Researchers from the Centre for Research in Experimental Medicine (CeRMS) of the Città della Salute of Turin and the Department of Molecular Biotechnology and Health Sciences of the University of Turin have discovered how to allow anti-tumour killer lymphocytes to infiltrate tumour tissue and eliminate it. The study is published by Proceedings of the National Academy of Sciences of the USA.
Pancreatic cancer is rightly called the ‘silent killer’. The reason for this name derives from the fact that it has no specific symptoms when it occurs, or rather, when symptoms do appear they are often associated with a very advanced stage of the disease. The reason may be that, from its very origin, pancreatic cancer is characterised by an intricate collection of different types of cells surrounding it and forming what is known as the ‘tumour microenvironment’. In the microenvironment, numerous genetic and metabolic programmes are turned on, which provide an enormous advantage to tumour growth and at the same time prevent anti-tumour killer T lymphocytes from ‘infiltrating’ the tumour tissue, confining them to the outside and preventing them from recognising and eliminating it.

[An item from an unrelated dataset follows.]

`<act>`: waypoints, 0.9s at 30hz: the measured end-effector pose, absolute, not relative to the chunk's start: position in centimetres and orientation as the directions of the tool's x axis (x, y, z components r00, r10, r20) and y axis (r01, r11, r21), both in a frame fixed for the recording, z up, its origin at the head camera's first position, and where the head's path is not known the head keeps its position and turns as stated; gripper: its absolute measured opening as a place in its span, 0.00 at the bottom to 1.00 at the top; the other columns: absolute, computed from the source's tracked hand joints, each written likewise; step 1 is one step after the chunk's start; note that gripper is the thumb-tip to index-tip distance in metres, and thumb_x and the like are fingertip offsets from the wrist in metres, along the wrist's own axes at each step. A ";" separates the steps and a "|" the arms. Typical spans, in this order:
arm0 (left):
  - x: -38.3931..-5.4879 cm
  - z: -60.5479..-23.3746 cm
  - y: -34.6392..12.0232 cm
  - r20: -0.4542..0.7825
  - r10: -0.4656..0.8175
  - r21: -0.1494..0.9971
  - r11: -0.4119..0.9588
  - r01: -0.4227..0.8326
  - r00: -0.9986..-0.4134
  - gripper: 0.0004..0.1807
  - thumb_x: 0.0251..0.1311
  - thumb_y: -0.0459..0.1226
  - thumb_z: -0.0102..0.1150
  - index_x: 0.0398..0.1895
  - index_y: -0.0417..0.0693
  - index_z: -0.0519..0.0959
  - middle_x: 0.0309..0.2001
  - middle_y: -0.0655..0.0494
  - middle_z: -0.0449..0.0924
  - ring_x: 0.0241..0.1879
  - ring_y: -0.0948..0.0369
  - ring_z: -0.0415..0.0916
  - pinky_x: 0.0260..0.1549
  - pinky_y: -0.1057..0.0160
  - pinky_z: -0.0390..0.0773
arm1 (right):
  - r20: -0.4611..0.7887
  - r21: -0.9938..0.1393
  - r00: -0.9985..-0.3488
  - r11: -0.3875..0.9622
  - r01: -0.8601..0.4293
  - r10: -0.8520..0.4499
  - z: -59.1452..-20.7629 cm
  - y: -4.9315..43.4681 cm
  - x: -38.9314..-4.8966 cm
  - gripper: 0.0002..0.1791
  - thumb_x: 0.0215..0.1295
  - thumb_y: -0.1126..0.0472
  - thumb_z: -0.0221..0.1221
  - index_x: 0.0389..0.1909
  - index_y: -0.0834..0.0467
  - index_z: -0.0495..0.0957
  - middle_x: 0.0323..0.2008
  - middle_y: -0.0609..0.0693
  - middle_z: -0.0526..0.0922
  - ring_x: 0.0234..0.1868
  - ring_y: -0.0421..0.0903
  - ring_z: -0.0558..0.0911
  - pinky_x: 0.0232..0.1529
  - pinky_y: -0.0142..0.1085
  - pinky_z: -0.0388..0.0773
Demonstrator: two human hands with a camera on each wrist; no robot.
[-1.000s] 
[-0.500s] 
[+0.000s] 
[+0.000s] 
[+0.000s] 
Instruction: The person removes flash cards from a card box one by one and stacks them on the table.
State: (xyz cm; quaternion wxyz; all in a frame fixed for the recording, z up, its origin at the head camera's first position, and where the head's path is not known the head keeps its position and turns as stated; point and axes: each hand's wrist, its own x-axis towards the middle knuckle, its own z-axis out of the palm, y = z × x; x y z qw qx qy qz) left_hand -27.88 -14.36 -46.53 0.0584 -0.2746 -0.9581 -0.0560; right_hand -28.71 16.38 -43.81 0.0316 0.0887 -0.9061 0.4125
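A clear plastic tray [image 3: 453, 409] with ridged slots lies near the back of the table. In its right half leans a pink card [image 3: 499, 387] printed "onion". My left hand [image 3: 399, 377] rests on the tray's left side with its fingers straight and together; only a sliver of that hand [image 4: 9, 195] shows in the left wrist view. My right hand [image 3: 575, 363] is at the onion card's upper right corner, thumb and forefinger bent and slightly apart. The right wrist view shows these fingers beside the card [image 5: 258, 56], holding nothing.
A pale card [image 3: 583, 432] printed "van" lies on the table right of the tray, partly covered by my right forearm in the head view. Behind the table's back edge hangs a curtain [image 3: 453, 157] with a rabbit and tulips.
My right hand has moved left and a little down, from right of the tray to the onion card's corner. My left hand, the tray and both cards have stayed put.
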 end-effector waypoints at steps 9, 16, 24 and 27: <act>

Coordinated by Professors Paola Cappello and Francesco Novelli, the researchers involved in this study have shown that blocking interleukin 17A, an important messenger of communication between the cells of the immune system and between them and surrounding cells, changes the tumour ‘microenvironment’ and in particular the behaviour of one type of cells, the fibroblasts. These cells are particularly abundant in pancreatic cancer and are responsible of the deposition of a complex and compact network of fibres, the so-called ‘matrix’, which represents the greatest obstacle to the entry of anti-tumour killer lymphocytes as well to the diffusion of drugs used for treatment.